*** Data supplied

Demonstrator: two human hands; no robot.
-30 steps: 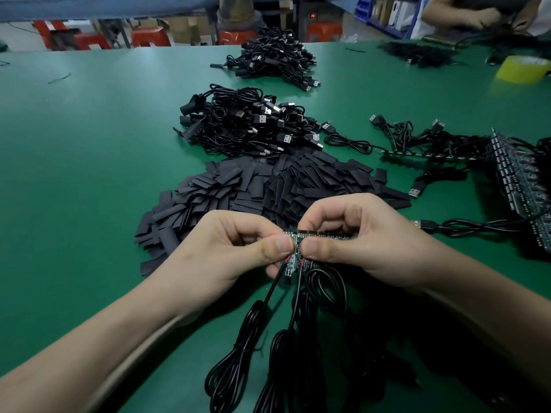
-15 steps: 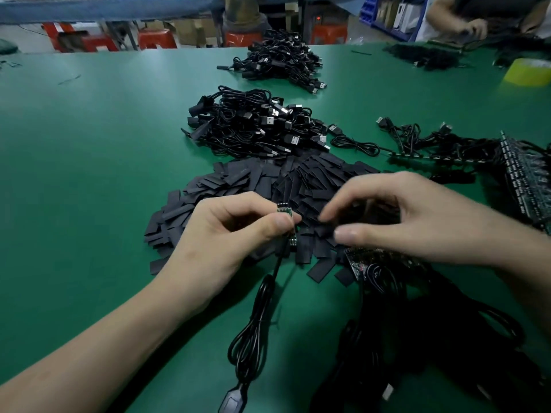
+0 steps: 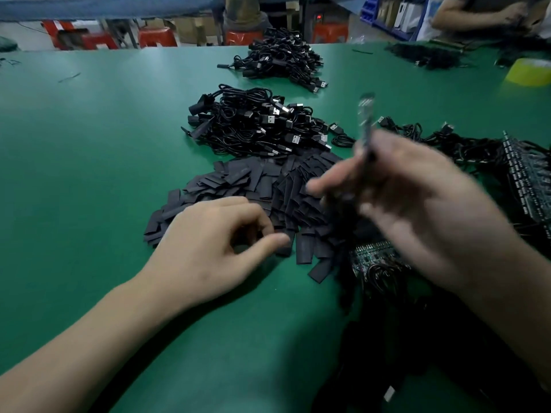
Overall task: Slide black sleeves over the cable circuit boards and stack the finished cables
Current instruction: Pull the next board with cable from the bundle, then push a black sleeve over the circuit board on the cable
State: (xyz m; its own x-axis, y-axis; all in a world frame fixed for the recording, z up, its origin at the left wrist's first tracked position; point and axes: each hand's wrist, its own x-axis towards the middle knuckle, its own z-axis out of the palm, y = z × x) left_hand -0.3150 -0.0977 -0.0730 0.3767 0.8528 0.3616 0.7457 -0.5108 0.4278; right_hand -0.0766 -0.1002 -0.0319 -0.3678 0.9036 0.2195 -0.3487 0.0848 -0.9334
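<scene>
Green work table [image 3: 89, 150] carries a heap of flat black sleeves [image 3: 253, 186] near its middle. The left hand [image 3: 214, 248] rests at the heap's near edge, fingers curled and thumb meeting forefinger; whether it pinches a sleeve cannot be told. The right hand [image 3: 417, 210], blurred, grips a slim cable circuit board [image 3: 365, 120] raised above the heap's right side. Coiled black cables [image 3: 253, 123] lie piled just beyond, toward the far edge.
</scene>
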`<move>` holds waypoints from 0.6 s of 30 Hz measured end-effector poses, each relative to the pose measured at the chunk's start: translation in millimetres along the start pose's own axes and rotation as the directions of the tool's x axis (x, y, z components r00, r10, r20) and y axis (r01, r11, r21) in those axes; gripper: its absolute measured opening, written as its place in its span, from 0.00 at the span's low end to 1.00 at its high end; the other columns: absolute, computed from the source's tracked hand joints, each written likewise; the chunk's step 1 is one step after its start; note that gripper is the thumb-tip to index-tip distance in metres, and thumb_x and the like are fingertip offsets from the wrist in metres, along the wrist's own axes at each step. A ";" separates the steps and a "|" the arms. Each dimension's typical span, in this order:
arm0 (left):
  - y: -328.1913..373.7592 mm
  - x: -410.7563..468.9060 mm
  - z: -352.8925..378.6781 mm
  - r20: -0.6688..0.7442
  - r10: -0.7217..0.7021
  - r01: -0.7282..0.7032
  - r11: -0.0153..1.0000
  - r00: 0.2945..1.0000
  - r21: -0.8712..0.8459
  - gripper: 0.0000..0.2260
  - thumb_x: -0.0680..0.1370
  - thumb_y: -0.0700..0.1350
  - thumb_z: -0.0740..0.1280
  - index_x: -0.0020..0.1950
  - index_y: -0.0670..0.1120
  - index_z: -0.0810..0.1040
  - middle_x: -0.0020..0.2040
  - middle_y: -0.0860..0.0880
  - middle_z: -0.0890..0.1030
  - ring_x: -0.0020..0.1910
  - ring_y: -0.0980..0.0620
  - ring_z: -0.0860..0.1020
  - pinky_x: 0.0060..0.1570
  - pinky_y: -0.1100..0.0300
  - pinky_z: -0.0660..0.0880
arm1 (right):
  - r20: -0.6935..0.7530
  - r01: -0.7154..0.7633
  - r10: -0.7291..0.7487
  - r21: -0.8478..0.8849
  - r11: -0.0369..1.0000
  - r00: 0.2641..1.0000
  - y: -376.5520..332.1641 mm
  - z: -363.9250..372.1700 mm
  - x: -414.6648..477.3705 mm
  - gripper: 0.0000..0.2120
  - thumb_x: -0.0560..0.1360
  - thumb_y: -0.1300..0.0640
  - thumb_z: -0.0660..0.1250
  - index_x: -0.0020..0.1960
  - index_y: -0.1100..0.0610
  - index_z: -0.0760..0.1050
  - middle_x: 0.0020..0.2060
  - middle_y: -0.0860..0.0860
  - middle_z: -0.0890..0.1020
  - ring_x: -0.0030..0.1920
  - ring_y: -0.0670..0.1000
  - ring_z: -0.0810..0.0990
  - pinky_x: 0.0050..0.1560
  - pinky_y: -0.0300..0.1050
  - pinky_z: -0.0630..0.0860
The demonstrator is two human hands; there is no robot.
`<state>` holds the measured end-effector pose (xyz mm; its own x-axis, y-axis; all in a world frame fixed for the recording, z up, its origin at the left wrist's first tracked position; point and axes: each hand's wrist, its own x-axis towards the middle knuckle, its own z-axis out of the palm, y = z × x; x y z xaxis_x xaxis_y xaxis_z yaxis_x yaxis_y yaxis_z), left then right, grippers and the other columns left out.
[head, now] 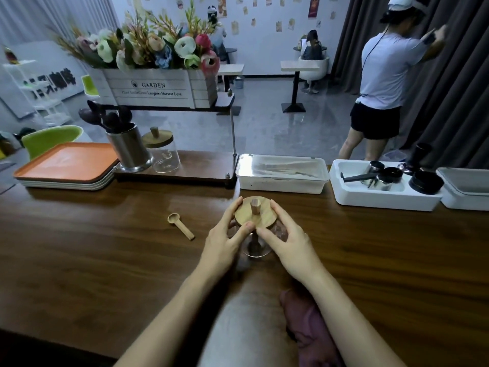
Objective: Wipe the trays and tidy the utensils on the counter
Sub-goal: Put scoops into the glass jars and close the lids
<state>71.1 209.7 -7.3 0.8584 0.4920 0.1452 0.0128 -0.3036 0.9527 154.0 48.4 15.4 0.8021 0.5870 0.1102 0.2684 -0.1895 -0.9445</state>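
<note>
Near edge: a purple cloth (307,321) lies bunched beside the right forearm.
Grip: left hand (225,234) and right hand (288,239) curl round the wooden lid (258,215) of an upright glass jar (254,247), mid-counter, knob up.
Scoop: wooden scoop (180,225) lies flat left of the jar, bowl far-left, handle near-right.
Open room: bare counter (92,260) on both sides.
Far edge: orange trays (66,162) stacked left, white bins (281,173) right.

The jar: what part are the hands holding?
The wooden lid, by its rim: left hand on its left edge, right hand on its right, atop the glass jar.
</note>
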 end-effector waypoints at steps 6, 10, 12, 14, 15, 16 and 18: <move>-0.6 2.5 -5.0 0.006 0.022 -0.022 0.999 1.000 -0.026 0.33 0.72 0.63 0.73 0.74 0.72 0.63 0.66 0.62 0.80 0.66 0.62 0.77 0.70 0.54 0.73 | -0.059 -0.144 0.144 0.015 0.990 0.988 11.1 7.3 -2.0 0.27 0.69 0.33 0.72 0.67 0.31 0.72 0.55 0.36 0.83 0.59 0.39 0.81 0.61 0.53 0.80; -3.7 7.6 -17.9 0.031 0.045 -0.044 0.998 0.999 -0.040 0.26 0.73 0.61 0.74 0.68 0.75 0.70 0.63 0.62 0.82 0.65 0.61 0.78 0.67 0.57 0.75 | -0.044 -0.128 0.129 0.037 0.991 0.991 2.1 25.4 4.7 0.16 0.76 0.42 0.69 0.62 0.29 0.74 0.53 0.33 0.84 0.57 0.37 0.81 0.63 0.52 0.78; -10.2 14.7 -32.2 0.028 0.041 -0.039 0.996 0.999 -0.077 0.30 0.71 0.61 0.75 0.71 0.71 0.68 0.64 0.62 0.82 0.66 0.62 0.78 0.69 0.54 0.74 | -0.034 -0.126 0.127 0.041 0.991 0.991 -2.4 39.8 14.5 0.21 0.76 0.40 0.67 0.68 0.31 0.71 0.56 0.34 0.83 0.60 0.38 0.80 0.67 0.52 0.75; -17.3 25.3 -50.3 0.029 0.039 -0.037 0.996 0.999 -0.076 0.36 0.71 0.60 0.75 0.77 0.63 0.65 0.66 0.59 0.81 0.68 0.60 0.77 0.71 0.48 0.73 | -0.037 -0.115 0.117 0.062 0.991 0.992 -11.7 57.9 27.5 0.24 0.76 0.39 0.67 0.71 0.33 0.70 0.57 0.37 0.83 0.61 0.39 0.80 0.68 0.52 0.74; -20.1 31.8 -59.8 0.018 0.040 -0.039 0.997 0.999 -0.069 0.37 0.72 0.59 0.76 0.79 0.59 0.65 0.67 0.58 0.80 0.69 0.59 0.77 0.71 0.46 0.73 | -0.048 -0.109 0.113 0.085 0.990 0.992 -18.3 67.5 35.0 0.24 0.76 0.40 0.67 0.71 0.34 0.70 0.56 0.38 0.84 0.61 0.40 0.80 0.68 0.52 0.74; -22.2 40.0 -70.2 -0.001 0.042 -0.042 0.997 0.999 -0.067 0.38 0.72 0.60 0.76 0.79 0.57 0.66 0.67 0.58 0.80 0.69 0.58 0.77 0.70 0.46 0.73 | -0.063 -0.099 0.107 0.114 0.988 0.992 -25.4 77.0 43.1 0.23 0.77 0.42 0.68 0.72 0.37 0.71 0.56 0.39 0.84 0.61 0.40 0.80 0.68 0.51 0.73; -15.2 58.1 -91.1 -0.052 0.060 -0.062 0.998 0.997 -0.033 0.38 0.71 0.62 0.75 0.79 0.58 0.67 0.66 0.59 0.81 0.66 0.61 0.78 0.68 0.49 0.75 | -0.084 -0.066 0.080 0.158 0.985 0.993 -40.3 93.7 63.6 0.18 0.80 0.51 0.68 0.69 0.40 0.74 0.55 0.41 0.85 0.60 0.41 0.81 0.67 0.46 0.74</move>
<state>74.1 317.2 11.0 0.8298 0.5147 0.2157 -0.0574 -0.3059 0.9503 144.3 167.1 31.4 0.8632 0.5014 0.0596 0.1269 -0.1012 -0.9867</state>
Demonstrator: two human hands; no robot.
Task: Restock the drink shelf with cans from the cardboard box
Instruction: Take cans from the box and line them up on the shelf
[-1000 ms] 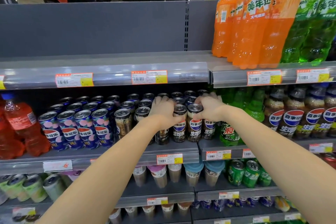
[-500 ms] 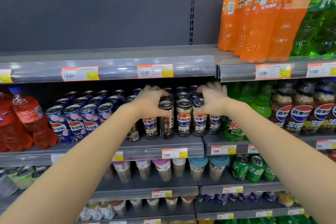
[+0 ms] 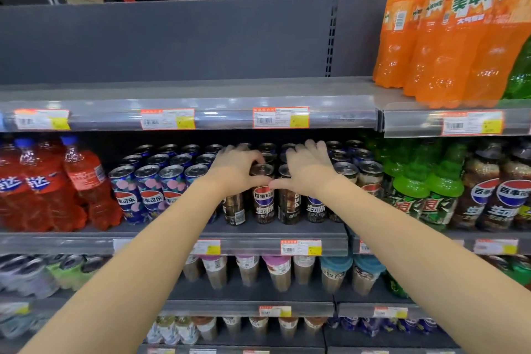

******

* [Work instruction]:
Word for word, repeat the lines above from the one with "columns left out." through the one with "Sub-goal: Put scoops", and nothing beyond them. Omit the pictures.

* [Task result]:
`<state>` holds the measured end-effector pose (xyz mm; its own x-axis, y-axis; all in a world frame fixed for the recording, z up, its origin at the left wrist's first tracked position; point and axes: each hand's wrist, its own x-axis towards the middle knuckle, its own z-axis out of the palm, y = z × x; x y z xaxis_x xaxis_y xaxis_z yaxis_x yaxis_y yaxis_z), left then right, grippers and the other columns left out.
[head, now] 
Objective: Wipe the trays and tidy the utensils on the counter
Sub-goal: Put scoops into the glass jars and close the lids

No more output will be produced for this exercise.